/Network-Analysis-Facebook-Friends

This Python script analyzes a social network using the NetworkX library

Primary LanguageJupyter Notebook

Codacy Badge GitHub Pipenv locked dependency version GitHub Pipenv locked dependency version GitHub Pipenv locked dependency version GitHub Pipenv locked dependency version GitHub Pipenv locked Python version GitHub repo size

Facebook Network Analysis

This Python script analyzes a social network using the NetworkX library. The network is represented as an edgelist in the 'facebook_combined.txt' file, which contains information about connections between users on a social platform like Facebook.

Network Visualization

The script starts by loading the network from the edgelist and visualizing it using the Spring Layout algorithm. It creates a network graph and uses the spring layout to position the nodes.

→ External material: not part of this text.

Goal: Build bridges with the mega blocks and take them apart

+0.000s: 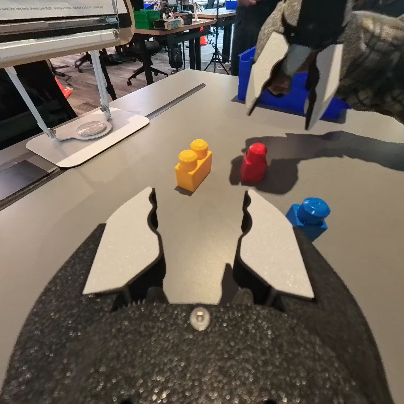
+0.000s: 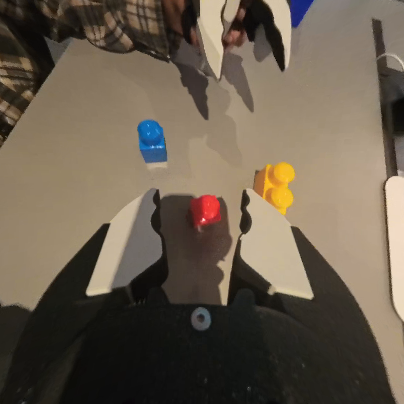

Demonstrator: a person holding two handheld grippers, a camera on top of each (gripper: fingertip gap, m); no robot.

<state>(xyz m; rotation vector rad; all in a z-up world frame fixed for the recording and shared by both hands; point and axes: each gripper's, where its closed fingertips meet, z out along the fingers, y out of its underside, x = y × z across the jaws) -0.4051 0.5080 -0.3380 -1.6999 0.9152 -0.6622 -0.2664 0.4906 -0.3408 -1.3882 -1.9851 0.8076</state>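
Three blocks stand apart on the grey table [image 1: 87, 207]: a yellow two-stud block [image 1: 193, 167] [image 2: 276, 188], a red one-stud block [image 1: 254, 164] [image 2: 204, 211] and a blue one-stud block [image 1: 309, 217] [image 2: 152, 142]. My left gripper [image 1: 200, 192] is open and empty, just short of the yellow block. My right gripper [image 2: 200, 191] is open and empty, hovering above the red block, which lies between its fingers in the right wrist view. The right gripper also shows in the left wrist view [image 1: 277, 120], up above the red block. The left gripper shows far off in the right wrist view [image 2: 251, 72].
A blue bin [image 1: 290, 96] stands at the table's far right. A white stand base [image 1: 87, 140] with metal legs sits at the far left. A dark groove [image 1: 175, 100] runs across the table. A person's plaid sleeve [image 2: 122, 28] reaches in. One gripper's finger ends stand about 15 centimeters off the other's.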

The resulting visualization shows the network's structure, with nodes representing users and edges representing connections.

Basic Network Statistics

The script calculates and prints basic network statistics, including:

  • The number of nodes (users) in the network.
  • The number of edges (connections) in the network.

Node Degree Analysis

The script performs node degree analysis, which includes:

  • Calculating the degree (number of connections) of each node and storing it in a dictionary.
  • Finding the node with the highest degree and printing its degree.
  • Finding the node with the lowest degree and printing its degree.
  • Creating a subgraph containing the neighbors of a specific node ('11') and visualizing it.
  • Creating a subgraph containing the neighbors of another node ('0') and printing the total number of friends for that node.

Node Centrality Analysis

The script analyzes node centrality using three centrality measures:

  • Degree Centrality: Finding the most influential nodes based on degree centrality and printing the top 10.
  • Eigenvector Centrality: Finding the most important nodes based on eigenvector centrality and printing the top 10.
  • Betweenness Centrality: Finding connector links based on betweenness centrality and printing the top 10.

Network Metrics

The script calculates and prints various network metrics, including:

  • Average Clustering Coefficient: Measures the degree to which nodes tend to cluster together.
  • Network Density: Measures the ratio of actual edges to possible edges in the network.
  • Network Diameter: Measures the longest shortest path between any two nodes in the network.

Bridge Detection

The script identifies bridge edges (edges that, when removed, increase network fragmentation) and prints the nodes involved in those bridges.

This script provides an overview of social network analysis using NetworkX and can be customized and expanded for more in-depth analysis of social networks.